El recorrido también incorporará zonas de sombra natural, árboles, plantas, bancos y alumbrado público. El pavimento será consistente e integrado con el paisaje, con la voluntad de que la infraestructura no sea percibida como un simple carril al lado de una carretera, sino como un espacio de movilidad cotidiana y de paseo.

Movilidad sostenible y cambio de hábitos

La Vía Verde también representa una apuesta por una movilidad más sostenible. En un municipio donde la dependencia del coche ha sido a menudo inevitable para moverse entre núcleos, disponer de un itinerario seguro para ir a pie o en bicicleta puede ayudar a cambiar hábitos. El proyecto no solo facilitará los desplazamientos lúdicos o deportivos, sino también los trayectos del día a día.

Esta nueva conexión permitirá ir del centro al Pla de l’Avellà sin tener que compartir espacio con los vehículos en la carretera. Para familias, jóvenes, personas mayores y personas que quieren moverse de manera activa, la Vía Verde puede convertirse en una infraestructura de proximidad con un impacto directo en la calidad de vida.

También refuerza una mirada de futuro: la de un municipio que quiere conectar mejor sus espacios habitados, reducir barreras internas y poner al peatón y la bicicleta en el centro de la planificación. En este sentido, la Vía Verde es una obra pequeña en escala metropolitana, pero muy grande en significado local.

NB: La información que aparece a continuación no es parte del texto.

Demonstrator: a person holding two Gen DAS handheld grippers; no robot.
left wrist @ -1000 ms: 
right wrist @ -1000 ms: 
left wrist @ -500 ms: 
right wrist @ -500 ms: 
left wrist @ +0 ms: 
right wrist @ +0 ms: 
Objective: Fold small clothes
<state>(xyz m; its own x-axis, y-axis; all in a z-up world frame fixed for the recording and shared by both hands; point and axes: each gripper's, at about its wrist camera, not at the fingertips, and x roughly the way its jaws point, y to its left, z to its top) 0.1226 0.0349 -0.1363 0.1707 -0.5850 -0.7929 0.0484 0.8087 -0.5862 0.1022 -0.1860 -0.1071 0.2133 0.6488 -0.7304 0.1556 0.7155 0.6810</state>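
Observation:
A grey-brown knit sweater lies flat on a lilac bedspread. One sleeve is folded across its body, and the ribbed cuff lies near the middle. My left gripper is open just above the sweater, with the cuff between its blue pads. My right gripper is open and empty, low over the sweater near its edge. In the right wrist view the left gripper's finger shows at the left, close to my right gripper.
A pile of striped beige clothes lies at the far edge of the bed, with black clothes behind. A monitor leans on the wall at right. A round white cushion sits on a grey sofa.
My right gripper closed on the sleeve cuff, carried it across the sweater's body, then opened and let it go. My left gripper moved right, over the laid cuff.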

Una reivindicación que pasa del imaginario a la obra pública

Durante muchos años, la idea de unir el pueblo y el Pla de l’Avellà con un recorrido seguro ha formado parte del imaginario compartido de Cabrera de Mar. Era una de aquellas infraestructuras que aparecían de manera recurrente en conversaciones vecinales, proyectos municipales y compromisos políticos. Una obra aparentemente sencilla, pero cargada de sentido para la vida cotidiana del municipio. Con el inicio de los trabajos, este anhelo deja de ser una promesa pendiente y entra en fase de ejecución. La Vía Verde empieza a tomar forma como una respuesta a una necesidad histórica: conectar mejor Cabrera, reducir la fractura entre núcleos y hacer que el municipio sea más seguro, más transitable y más cohesionado.

Cuando esté acabada, la infraestructura no solo unirá dos puntos sobre el mapa. Unirá maneras de vivir Cabrera que hasta ahora habían quedado demasiado separadas por la carretera. Y esta es, probablemente, su aportación más importante: convertir una distancia cotidiana en un camino compartido.